Ayrıca, Asliye Hukuk Mahkemeleri kararlarıyla geçmişe yönelik seçim sonuçları iptal edilirse, bunun nelere mal olacağını önce iktidarın düşünmesi gerekliliğine vurgu yapmak istiyorum. Eğer seçim sonuçları ve kongre sonuçlarıyla uğraşılırsa, mahkemeler milli irade ve hür seçimlerin artık hükmünü kaybettiğinden bahsetmek gibi son derece tehlikeli sonuçlar doğurabilir. Bu durum, demokrasimiz açısından olduğu kadar iktidar için de son derece tehlikelidir.

Kamuoyu, özellikle 2017 Referandumu ile ilgili yaşananlar ve olayları tartışıyor. Şayet bir Asliye Hukuk Mahkemesi karar verirse, Türkiye’deki sistem değişikliği, ardından yapılan 2018 seçimleri ve 2023 seçimleri bile tartışma konusu hâline gelebilir. Bütün bunların Türkiye’de yaşanmaması gerektiğine inanıyorum.

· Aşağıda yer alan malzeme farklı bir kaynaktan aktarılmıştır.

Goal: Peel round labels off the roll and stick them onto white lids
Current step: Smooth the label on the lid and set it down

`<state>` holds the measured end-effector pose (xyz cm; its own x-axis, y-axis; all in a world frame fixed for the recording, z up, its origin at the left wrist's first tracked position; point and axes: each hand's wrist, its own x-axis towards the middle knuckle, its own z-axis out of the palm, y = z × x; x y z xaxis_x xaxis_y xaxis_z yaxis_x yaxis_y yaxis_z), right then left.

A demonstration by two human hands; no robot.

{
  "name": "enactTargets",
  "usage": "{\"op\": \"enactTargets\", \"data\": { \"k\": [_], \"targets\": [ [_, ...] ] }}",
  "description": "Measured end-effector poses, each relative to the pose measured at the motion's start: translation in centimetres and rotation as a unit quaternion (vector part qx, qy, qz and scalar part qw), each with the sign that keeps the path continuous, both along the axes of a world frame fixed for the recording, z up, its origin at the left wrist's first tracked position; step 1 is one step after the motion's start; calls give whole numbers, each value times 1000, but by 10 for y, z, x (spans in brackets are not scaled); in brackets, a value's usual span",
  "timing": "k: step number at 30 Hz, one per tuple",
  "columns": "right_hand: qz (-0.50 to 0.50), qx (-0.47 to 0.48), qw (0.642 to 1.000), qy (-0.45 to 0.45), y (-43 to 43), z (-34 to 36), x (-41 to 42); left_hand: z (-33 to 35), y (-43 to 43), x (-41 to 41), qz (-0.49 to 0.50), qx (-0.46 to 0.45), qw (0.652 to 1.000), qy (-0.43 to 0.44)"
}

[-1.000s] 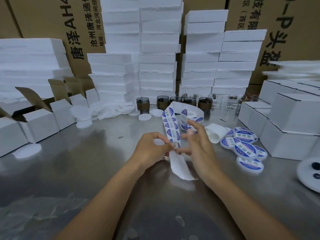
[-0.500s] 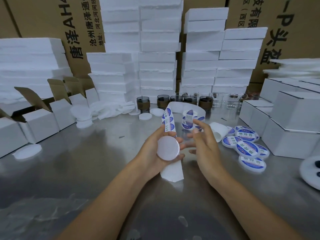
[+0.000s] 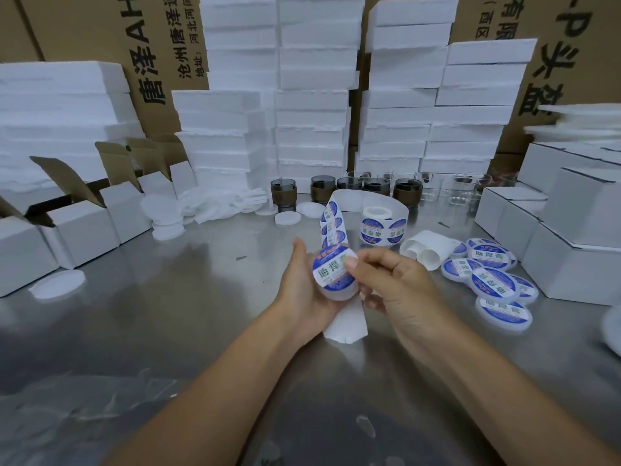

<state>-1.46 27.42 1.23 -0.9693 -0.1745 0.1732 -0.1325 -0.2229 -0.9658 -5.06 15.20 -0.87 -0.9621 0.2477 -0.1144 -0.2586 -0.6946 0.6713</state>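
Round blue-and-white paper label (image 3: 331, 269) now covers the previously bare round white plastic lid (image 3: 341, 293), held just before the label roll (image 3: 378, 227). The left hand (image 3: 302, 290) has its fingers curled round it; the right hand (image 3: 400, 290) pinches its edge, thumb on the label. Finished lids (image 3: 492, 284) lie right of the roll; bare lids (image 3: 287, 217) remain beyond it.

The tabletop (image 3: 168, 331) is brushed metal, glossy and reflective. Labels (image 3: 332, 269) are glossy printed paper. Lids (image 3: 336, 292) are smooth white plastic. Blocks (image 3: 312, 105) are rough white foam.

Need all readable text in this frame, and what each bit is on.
"助焊", third character covered: round blue-and-white label on the held white round lid.
"唐泽AH", "沧州唐泽通", "地址:河北河间": left brown cardboard carton.
"P头盔", "有限", "(西区": right brown cardboard carton.
Fine print on the labels: too blurred.
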Motion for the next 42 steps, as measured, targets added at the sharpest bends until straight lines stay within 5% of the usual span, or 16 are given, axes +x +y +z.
{"op": "enactTargets", "data": {
  "k": [42],
  "targets": [
    [-154, 92, 980, -86, -2, -16, -12, 0, 9, 2, 18, -107, 994, 12]
  ]
}}
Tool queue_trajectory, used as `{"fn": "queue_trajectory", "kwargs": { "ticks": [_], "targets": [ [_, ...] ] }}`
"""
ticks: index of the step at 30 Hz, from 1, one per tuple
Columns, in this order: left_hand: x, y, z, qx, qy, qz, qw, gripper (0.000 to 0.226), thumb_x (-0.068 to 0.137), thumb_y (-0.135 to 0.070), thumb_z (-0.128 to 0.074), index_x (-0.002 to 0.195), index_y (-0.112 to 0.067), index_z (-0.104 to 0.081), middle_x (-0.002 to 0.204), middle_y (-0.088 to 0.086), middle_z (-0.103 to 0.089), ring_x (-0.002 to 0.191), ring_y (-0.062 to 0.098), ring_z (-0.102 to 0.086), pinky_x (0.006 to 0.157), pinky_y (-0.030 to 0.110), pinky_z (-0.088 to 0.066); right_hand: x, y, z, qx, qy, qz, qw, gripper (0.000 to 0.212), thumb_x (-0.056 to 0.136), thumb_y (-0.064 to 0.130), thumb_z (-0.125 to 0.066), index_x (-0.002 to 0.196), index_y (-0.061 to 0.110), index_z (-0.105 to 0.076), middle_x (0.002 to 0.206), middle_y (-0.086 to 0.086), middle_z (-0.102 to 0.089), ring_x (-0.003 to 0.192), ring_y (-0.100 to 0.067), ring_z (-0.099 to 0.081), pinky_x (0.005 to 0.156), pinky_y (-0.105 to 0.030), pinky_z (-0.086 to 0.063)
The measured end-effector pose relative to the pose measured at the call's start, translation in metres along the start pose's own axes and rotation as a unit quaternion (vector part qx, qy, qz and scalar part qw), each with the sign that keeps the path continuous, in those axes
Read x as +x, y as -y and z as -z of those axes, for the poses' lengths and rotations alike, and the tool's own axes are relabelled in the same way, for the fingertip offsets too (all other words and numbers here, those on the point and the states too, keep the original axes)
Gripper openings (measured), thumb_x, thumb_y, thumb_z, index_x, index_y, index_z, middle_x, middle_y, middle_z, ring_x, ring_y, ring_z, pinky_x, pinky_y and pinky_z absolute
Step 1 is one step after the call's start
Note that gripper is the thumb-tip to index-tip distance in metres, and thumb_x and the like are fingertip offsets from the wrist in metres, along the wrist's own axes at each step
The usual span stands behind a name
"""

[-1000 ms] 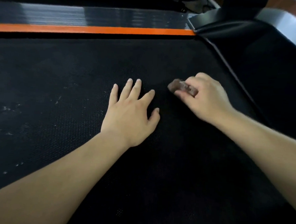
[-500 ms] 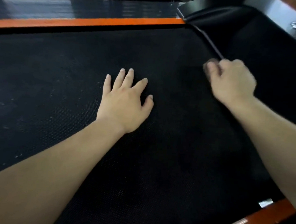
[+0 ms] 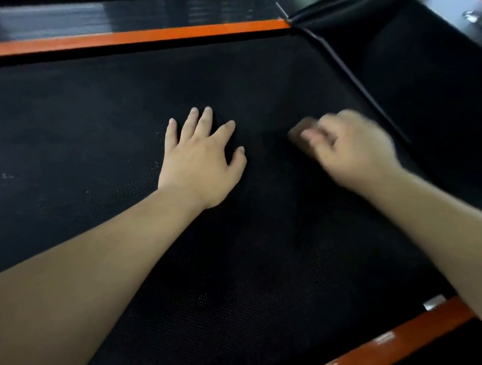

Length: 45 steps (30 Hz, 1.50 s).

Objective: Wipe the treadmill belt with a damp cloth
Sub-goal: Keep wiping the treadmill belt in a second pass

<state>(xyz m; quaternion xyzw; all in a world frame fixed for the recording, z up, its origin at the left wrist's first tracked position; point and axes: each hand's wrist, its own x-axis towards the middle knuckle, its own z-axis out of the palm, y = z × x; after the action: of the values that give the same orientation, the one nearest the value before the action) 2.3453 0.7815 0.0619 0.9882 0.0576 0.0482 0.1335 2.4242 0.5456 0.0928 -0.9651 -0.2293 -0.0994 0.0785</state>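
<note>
Left hand (image 3: 200,163) flat and spread on the treadmill belt (image 3: 97,124), right hand (image 3: 350,151) blurred, fingers curled round a brown cloth (image 3: 299,131) against the belt

Right hand (image 3: 350,149), right of the left hand (image 3: 199,160): blurred, finger outlines smeared. Cloth (image 3: 301,129) in its grip: one brown corner shows, the rest is covered by fingers, texture unreadable. Both forearms: cut off by the frame edges. Pale specks (image 3: 7,175) on the belt (image 3: 98,119), far left of the left hand: too small to identify. Metal fitting (image 3: 477,14), far upper right: blurred, cropped.
</note>
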Motion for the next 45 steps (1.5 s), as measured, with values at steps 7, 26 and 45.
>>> {"fn": "queue_trajectory", "kwargs": {
  "ticks": [7,26,45],
  "targets": [
    [0.0,0.0,-0.001,0.002,-0.005,-0.001,1.0,0.061,0.101,-0.056,-0.031,0.155,-0.03,-0.036,0.168,0.012,-0.02,0.157,0.029,-0.006,0.126,0.053,-0.001,-0.04,0.023,0.003,0.029,0.002,-0.022,0.999,0.029,0.097,0.049,-0.046,0.086,0.024,-0.054,0.087,0.001,-0.05,0.074,-0.019,-0.048,0.062,-0.032,-0.035],
    [-0.022,-0.008,0.005,-0.014,0.025,0.012,1.0,0.061,0.103,-0.051,-0.031,0.159,-0.025,-0.029,0.17,0.011,-0.012,0.157,0.028,0.0,0.126,0.05,0.002,-0.087,0.026,0.015,-0.016,-0.005,-0.035,0.999,0.033,0.098,0.05,-0.04,0.095,0.022,-0.056,0.091,-0.004,-0.052,0.082,-0.03,-0.055,0.063,-0.033,-0.036],
    [-0.07,-0.011,-0.002,-0.009,-0.009,-0.028,1.0,0.064,0.101,-0.053,-0.03,0.157,-0.021,-0.031,0.169,0.012,-0.015,0.157,0.027,-0.004,0.127,0.049,0.0,-0.13,0.008,0.037,-0.061,0.035,-0.084,0.994,0.028,0.099,0.049,-0.042,0.091,0.023,-0.051,0.09,-0.004,-0.055,0.075,-0.029,-0.056,0.06,-0.034,-0.04]
  ]
}}
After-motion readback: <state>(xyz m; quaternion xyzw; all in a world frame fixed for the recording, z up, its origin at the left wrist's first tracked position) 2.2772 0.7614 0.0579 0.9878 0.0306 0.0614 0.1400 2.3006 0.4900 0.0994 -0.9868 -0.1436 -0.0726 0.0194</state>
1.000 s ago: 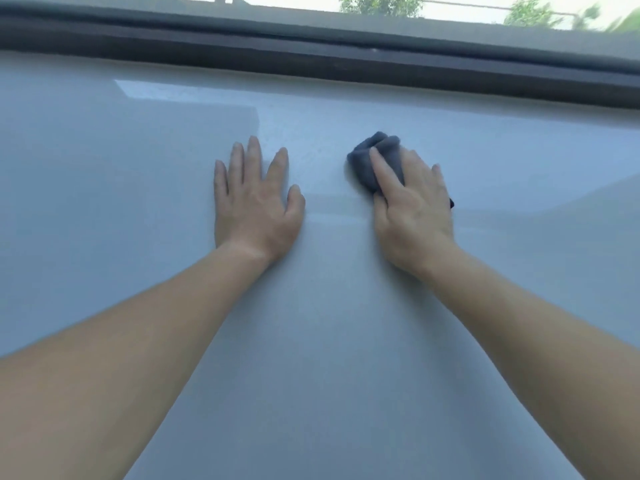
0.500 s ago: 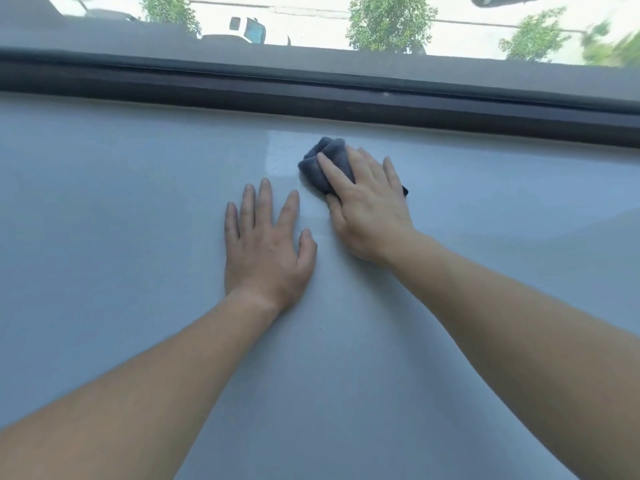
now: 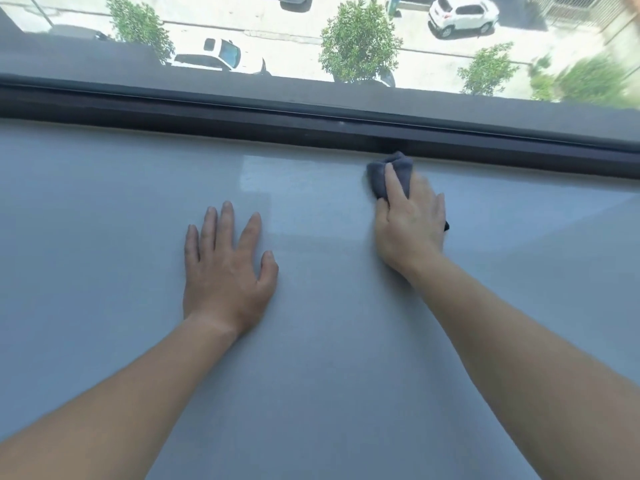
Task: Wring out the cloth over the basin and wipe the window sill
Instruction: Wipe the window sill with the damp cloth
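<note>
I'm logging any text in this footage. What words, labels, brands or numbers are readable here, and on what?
None can be read.
The cloth, window sill and window frame bear no print.
The white cars on the street below are too small and blurred to show plates or badges.

Dark grey cloth (image 3: 394, 174), bunched, on pale grey window sill (image 3: 104, 202), touching its dark frame edge
</note>
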A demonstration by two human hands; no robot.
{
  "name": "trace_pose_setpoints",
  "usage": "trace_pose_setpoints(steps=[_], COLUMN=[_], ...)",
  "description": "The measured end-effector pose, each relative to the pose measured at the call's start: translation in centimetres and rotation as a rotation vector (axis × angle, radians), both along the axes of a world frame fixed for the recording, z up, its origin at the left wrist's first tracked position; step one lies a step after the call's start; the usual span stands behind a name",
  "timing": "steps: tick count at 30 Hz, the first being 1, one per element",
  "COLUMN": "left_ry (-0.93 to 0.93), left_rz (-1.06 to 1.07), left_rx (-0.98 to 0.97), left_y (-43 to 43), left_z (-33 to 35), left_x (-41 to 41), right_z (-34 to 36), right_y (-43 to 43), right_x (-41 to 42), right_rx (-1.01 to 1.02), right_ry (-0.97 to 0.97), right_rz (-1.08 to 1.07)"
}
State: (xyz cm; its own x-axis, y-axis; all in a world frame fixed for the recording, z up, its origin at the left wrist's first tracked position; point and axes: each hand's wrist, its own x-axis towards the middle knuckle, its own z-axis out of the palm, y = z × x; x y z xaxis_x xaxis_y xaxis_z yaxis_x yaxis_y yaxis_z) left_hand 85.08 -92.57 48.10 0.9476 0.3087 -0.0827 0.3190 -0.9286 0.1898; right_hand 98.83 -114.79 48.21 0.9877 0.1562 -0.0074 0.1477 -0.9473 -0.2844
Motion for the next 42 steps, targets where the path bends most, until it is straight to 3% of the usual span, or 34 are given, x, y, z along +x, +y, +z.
trace_pose_setpoints(steps=[3,4,8,10,13,15,19,21,26,28,32,34,39,42], left_ry=[-0.008,-0.011,-0.016,-0.01,-0.035,-0.093,-0.136,-0.11,-0.059,-0.046,-0.028,-0.021,-0.022,-0.003], left_rz=[0.009,0.007,0.016,0.016,0.018,-0.023,-0.126,-0.167,-0.173,-0.163,-0.15,-0.148,-0.138,-0.146], left_rx=[-0.013,-0.014,-0.029,-0.048,-0.082,-0.073,-0.191,-0.172,-0.061,-0.056,-0.046,-0.063,-0.128,-0.116], left_y=[0.0,0.1,0.3,0.5,0.5,-0.5,-4.8,-6.2,-6.8,-6.8,-6.7,-6.7,-6.6,-7.5], left_z=[0.0,0.0,-0.1,0.0,0.6,1.0,0.6,-0.2,-0.6,-0.6,-0.7,-0.7,-0.2,0.3], left_x=[-0.4,-0.5,-0.9,-0.8,-0.9,-2.0,-6.3,-7.7,-7.8,-7.8,-7.6,-7.5,-7.4,-7.1], right_z=[-0.2,-0.3,-0.3,-0.5,-0.1,-0.1,-0.3,-0.1,-0.3,-0.3,-0.7,-0.8,-0.4,0.0], right_y=[-0.8,-1.5,-1.8,-1.0,-2.0,-3.4,-4.2,-3.9,-5.3,-6.4,-6.4,-5.5,-6.9,-9.3], right_x=[-0.6,0.5,2.0,-1.6,-6.8,-5.3,2.0,1.7,-10.1,-9.3,-3.2,-4.5,-17.9,-15.8], right_rx=[-0.053,-0.075,-0.014,0.035,0.047,0.026,0.021,0.037,0.014,0.005,0.033,0.069,0.028,0.0], right_ry=[-0.03,-0.021,0.002,-0.008,0.031,0.026,-0.011,-0.008,0.037,0.064,0.02,0.029,0.072,0.096], right_rz=[0.425,0.431,0.056,0.134,0.452,0.537,0.192,0.105,0.477,0.571,0.198,0.067,0.482,0.491])
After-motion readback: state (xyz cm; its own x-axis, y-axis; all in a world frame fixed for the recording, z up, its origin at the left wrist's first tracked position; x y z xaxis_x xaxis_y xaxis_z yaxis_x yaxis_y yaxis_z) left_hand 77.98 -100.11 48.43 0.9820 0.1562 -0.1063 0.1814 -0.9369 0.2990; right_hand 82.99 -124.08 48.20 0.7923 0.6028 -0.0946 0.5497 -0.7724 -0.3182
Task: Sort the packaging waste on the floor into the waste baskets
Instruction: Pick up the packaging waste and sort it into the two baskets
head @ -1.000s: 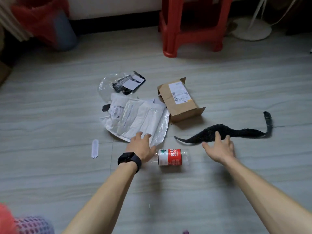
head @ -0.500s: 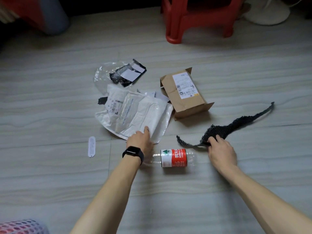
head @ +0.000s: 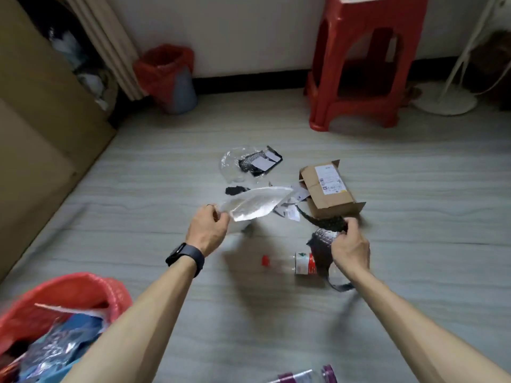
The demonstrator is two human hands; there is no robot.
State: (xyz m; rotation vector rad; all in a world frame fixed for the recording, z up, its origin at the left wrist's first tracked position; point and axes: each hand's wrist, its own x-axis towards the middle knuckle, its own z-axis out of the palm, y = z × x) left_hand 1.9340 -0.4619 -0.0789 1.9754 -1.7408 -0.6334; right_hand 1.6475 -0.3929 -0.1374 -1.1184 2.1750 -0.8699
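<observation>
The white plastic mailer (head: 257, 206) is hanging in the air just left of the cardboard box (head: 327, 189), clear of the floor (head: 154, 194). The left hand (head: 208, 229) is pinching its near end, thumb and fingers clamped on the edge. The black bubble-wrap strip (head: 326, 223) is dangling just in front of the box's near corner. The right hand (head: 349, 246) is gripping it, fingers curled round its bunched middle, and one end is trailing down over the plastic bottle (head: 287, 263). That bottle is lying on its side in front of the box, red cap pointing left. Paper scraps (head: 290, 212) are lying beside the box's left side. A clear bag (head: 235, 164) is lying left of and beyond the box. A red-lined waste basket (head: 69, 291) holding wrappers is sitting well to the box's near left. Another red-lined basket (head: 166, 76) is standing at the wall, far behind and left. A red stool (head: 365, 59) is standing behind the box.
</observation>
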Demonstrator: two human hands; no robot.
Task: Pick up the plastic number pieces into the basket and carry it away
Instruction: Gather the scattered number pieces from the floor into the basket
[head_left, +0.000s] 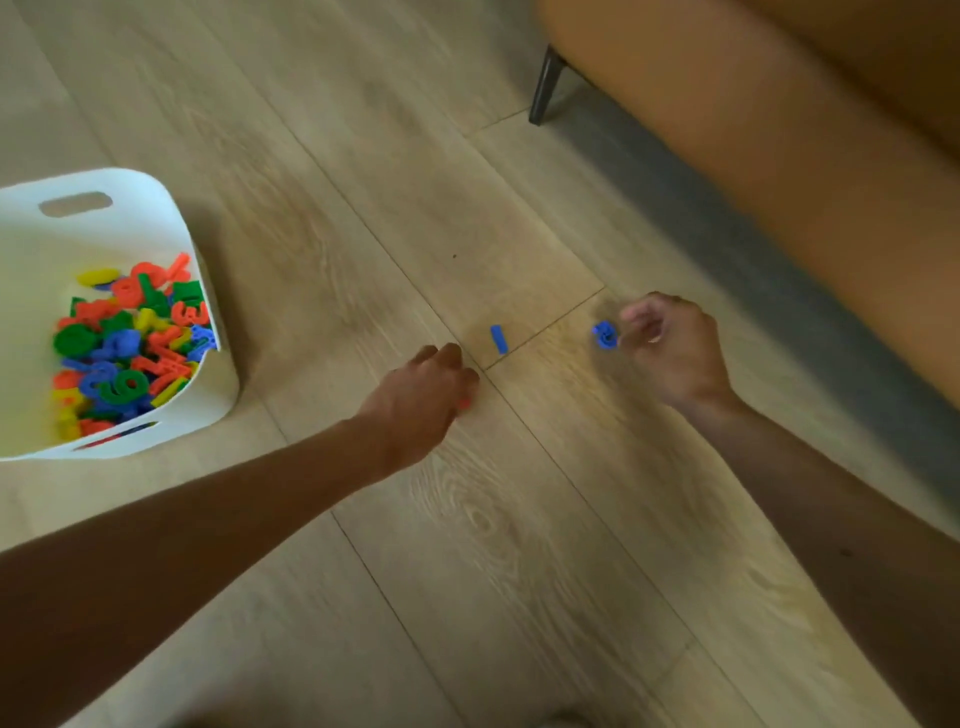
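- white basket (226, 379) on the wood floor (363, 182), far left, heaped with coloured number pieces (130, 343)
- left hand (421, 400), fingers curled over a red piece (464, 403)
- blue bar piece (498, 339) lies loose between the hands
- right hand (670, 348) pinches a blurred blue number piece (604, 335)

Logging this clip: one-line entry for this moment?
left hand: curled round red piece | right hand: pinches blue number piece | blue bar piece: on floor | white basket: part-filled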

İktidarın baskısı ve yanlış uygulamalarıyla hayata geçirilen bu tür müdahalelerin tehlikesine şimdilik işaret etmekle yetiniyorum. Ama buna direnç gösterme ihtiyacı hasıl olursa, açık ve net olarak ifade ediyorum ki hem şahsen hem İYİ Parti olarak bundan geri durmayız.

Şimdi, Cumhuriyet Halk Partisi’nin Türkiye için ne kadar önemli olduğuna da buradan değinmek istiyorum. Çünkü netice itibariyle, Türkiye’nin biz ana muhalefet partisi desek bile, ikinci partisidir. Türkiye Büyük Millet Meclisi’nde büyük bir potansiyelle temsil edilmektedir.

Dolayısıyla Türkiye’nin bundan sonrası için, bugünkü gibi, Cumhuriyet Halk Partisi’nin birliğine, bütünlüğüne ve kendi camiası içinde beraberliğine ihtiyacı vardır."